Asked by John

Find a trigonometric equation in the form y = a sin (b (x-c)) which has a minimum of (3, -5) and a zero value of (6, -1).


There is a graph with the minimum and the zero value labeled. It is wavy with suggests that it is a sin curve.
Answered by Steve
What do you mean by a "zero" value? You do not include a vertical shift term. The minimum of -5 indicates to me that

y = 5sin(b(x-c))

I assume your zero value is supposed to help define the period...
Answered by John
What I don't understand about this problem is that what the letters mean?

I am sorry I forgot the + d at the end.
Answered by Steve
ah! that makes all the difference!

Since the center line is at y = -1, the distance to the extremes is the amplitude.
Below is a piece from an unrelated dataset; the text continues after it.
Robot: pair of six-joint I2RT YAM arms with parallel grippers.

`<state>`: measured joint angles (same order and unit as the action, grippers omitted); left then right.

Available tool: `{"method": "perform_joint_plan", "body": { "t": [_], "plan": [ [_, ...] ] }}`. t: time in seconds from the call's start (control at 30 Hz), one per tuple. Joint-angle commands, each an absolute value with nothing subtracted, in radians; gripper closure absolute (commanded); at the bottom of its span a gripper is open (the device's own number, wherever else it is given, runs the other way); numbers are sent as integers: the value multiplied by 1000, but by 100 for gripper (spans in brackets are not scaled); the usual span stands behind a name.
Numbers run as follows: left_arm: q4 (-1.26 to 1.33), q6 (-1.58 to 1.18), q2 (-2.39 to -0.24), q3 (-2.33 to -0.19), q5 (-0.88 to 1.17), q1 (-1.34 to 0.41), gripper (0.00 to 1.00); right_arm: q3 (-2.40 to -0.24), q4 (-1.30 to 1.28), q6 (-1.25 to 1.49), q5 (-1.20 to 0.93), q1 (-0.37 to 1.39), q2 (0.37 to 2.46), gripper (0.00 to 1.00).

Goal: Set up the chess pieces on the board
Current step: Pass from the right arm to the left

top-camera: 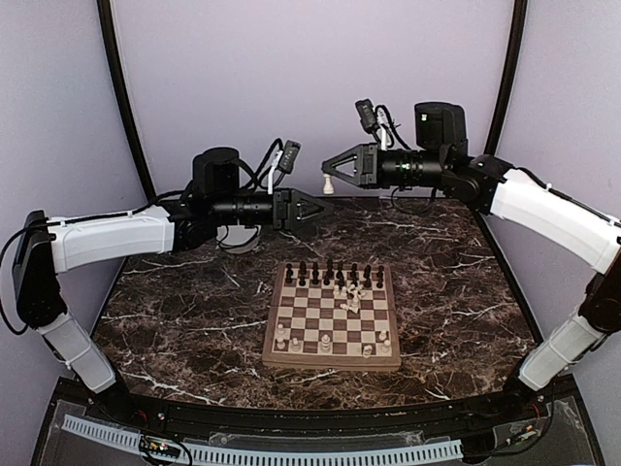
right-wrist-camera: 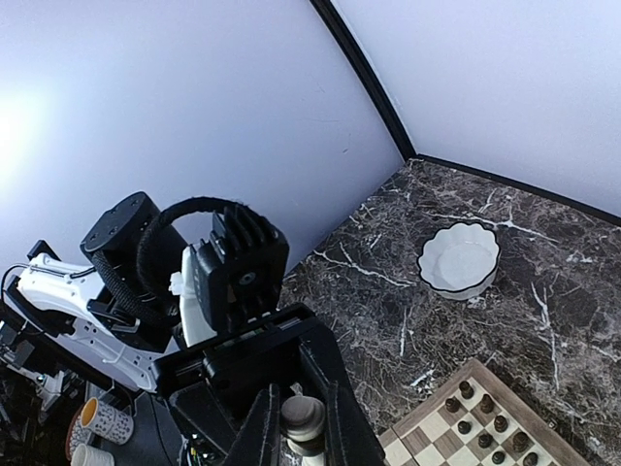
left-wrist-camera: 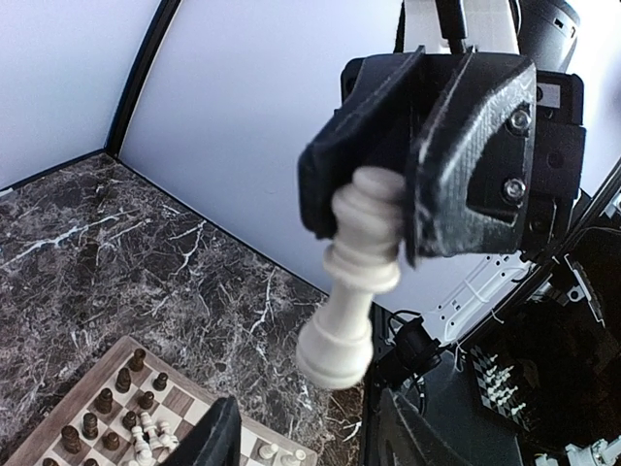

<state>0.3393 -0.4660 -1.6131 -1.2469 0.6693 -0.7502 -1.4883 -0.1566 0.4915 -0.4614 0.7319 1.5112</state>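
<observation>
From above we see a dark marble table (top-camera: 194, 291) veined white, closed in by lilac walls (top-camera: 291, 78). The board (top-camera: 330, 363), tan and brown checks in a brown border, lies below both grippers. Its far row holds dark pieces (top-camera: 330, 272). The pale pieces (top-camera: 349, 296) lie jumbled mid-board, with a few on the near row. The right gripper (top-camera: 330, 175) is clamped on a white piece (top-camera: 329, 183), just above the left gripper (top-camera: 325, 207), whose jaws stand partly apart and empty.

The left wrist view shows that cream, turned piece pinched by its head, base hanging down and tilted.

From the right wrist, a scalloped white dish (right-wrist-camera: 459, 257) sits well ahead of the gripper, on the marble.
</observation>
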Motion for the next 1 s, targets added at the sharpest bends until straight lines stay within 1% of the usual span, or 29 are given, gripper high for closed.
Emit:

So, the amplitude is 4 and the vertical shift is -1. That means

y = 4sin(b(x-c))-1

since sin(0) = 0, that means y+1=0 at x=6, so the horizontal shift is 6

the distance from the zero value to the minimum is 3, so the period is 12.

Now the period of sin(kx) is 2π/k. That means k=π/6

y = 4sin(π/6 (x-6)) - 1

see the graph at

http://www.wolframalpha.com/input/?i=plot+y%3D4sin(%CF%80%2F6+(x-6))+-+1,+y%3D-1+for+0%3C%3Dx%3C%3D12
Answered by Dave
Thank you so much Steve!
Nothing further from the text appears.